By Jonathan Bernstein
WITH MITT ROMNEY the sole Republican voting to remove the president from office, the Senate fell well short of convicting Donald Trump on two articles of impeachment today.
I agree with my Bloomberg Opinion colleague Noah Feldman that the senators’ speeches, particularly those of Republicans who were voting to acquit him, were important. What the senators said about their votes matters to history, but more important it will matter right now: Trump will hear what the Republicans said and know what he can get away with for the rest of his presidency, whether it’s for a year or five years.
But I mildly disagree with my colleague about what Republicans should have done. Feldman argues, sensibly, that a little hypocrisy would be helpful here, and so the best speeches would simply pretend that Trump didn’t do what he obviously did. The virtue of that approach would be that they wouldn’t have to deal with the president’s arguments that abuse of power is not legitimate grounds for impeachment and removal.

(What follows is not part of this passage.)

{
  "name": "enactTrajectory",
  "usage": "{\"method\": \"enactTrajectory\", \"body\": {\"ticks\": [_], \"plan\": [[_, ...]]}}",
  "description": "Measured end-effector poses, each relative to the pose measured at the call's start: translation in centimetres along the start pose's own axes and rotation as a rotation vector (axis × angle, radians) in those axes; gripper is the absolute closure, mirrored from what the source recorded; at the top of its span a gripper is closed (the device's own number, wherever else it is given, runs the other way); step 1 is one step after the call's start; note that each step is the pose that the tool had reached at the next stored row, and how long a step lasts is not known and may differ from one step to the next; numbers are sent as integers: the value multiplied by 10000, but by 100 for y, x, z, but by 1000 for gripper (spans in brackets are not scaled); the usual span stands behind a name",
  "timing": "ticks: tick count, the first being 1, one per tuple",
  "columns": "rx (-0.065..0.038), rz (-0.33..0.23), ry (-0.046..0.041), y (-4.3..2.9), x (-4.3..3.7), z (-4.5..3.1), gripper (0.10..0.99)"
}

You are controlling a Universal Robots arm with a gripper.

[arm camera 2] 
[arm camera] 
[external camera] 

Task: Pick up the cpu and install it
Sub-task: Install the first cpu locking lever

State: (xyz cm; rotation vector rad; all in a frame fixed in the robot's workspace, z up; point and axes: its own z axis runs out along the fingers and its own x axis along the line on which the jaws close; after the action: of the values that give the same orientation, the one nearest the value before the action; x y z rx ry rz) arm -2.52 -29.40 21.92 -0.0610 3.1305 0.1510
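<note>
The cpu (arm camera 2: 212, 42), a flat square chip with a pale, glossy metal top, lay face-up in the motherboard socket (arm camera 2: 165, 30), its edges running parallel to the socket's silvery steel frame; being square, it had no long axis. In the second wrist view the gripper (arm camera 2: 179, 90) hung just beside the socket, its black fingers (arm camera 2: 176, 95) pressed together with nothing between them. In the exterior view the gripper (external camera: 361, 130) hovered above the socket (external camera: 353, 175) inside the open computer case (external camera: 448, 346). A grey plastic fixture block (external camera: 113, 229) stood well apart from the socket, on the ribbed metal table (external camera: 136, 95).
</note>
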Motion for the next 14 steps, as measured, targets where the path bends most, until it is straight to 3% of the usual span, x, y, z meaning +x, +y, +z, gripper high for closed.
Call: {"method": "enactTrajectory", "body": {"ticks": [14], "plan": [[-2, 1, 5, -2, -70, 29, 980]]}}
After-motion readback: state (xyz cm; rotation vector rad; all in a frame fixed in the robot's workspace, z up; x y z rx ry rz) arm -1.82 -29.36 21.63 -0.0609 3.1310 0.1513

Unfortunately, the evidence of Trump’s behavior as presented in the trial — and the decision by those Republican senators to hear no new evidence — made that approach untenable. The several Republicans who claimed Trump didn’t do what he was accused of doing were in effect choosing him over their own lying eyes.
No, the only responsible avenue available for Republican senators who wanted to acquit on the abuse of power article was more narrow, and only Maine’s Susan Collins came close to it. It was to say that Trump did it; what he did was wrong; abuse of power is certainly grounds for impeachment and removal; but — and here’s the catch — it just didn’t rise to the standard of high crimes and misdemeanors.
This is the only justification for an “acquit” verdict that tells the president that even though the senators didn’t vote to remove him, they still want him to know there are real limits to presidential behavior. It’s the only explanation that defends the constitutional process for removing a president without using it right now.
Collins basically said all that, but unfortunately cited the coming election as a further excuse, which tends to weaken the power of impeachment.
On the whole, the Republican senators’ statements justifying their votes to acquit were all nonsense. We got to hear again — from multiple senators — about the pens House Speaker Nancy Pelosi handed out when signing the resolution sending impeachment to the Senate. We heard again that Representative Adam Schiff at one point paraphrased the president’s words and that the House took depositions in a basement room.
Republicans repeatedly told us that impeachment was illegitimate because some Democrats have wanted to impeach the president for a long time, without mentioning that there were real grounds for impeachment during that time. That some Democrats were overly eager to impeach had nothing to do with whether these particular charges (and the president’s overall behavior) meant he should be removed from office.
A handful of Republican senators, including Tennessee’s Lamar Alexander, at least acknowledged that Trump’s behavior was far from “perfect.” Most did not. Some Republicans backed away from the Alan Dershowitz argument that impeachment for abuse of power cannot be legitimate. Most did not. And most of the Republicans who did leaned heavily on the claim that elections are the only way to remove a president.
The impeachment power is weak, but it will be weaker in the wake of how Senate Republicans conducted this trial and how they explained themselves. Does anyone now doubt that Trump will be even more likely to ignore the law (contrary to Collins’s hopes)?
That puts the US Constitution in grave jeopardy. In particular, it puts the integrity of the 2020 election in serious doubt. Even if nothing else happens, it will already tend to undermine the strength of US democracy. Does anyone think Trump will hesitate to seek further foreign interference in the election?
The good news? Mitt Romney’s vote to convict, along with the united Democratic votes, means that it was more than strictly partisan. It at least hints that Trump’s behavior could put his presidency in some danger.
And, of course, nothing is stopping Susan Collins, Lamar Alexander, and every other Republican senator from fighting back against whatever Trump does after the trial ends. They have done that occasionally up to this point — not often enough and not effectively enough, but it has happened. Perhaps they’ll find the ability to do that more often. Perhaps they’ll even be inspired by the example of their party’s 2012 presidential nominee.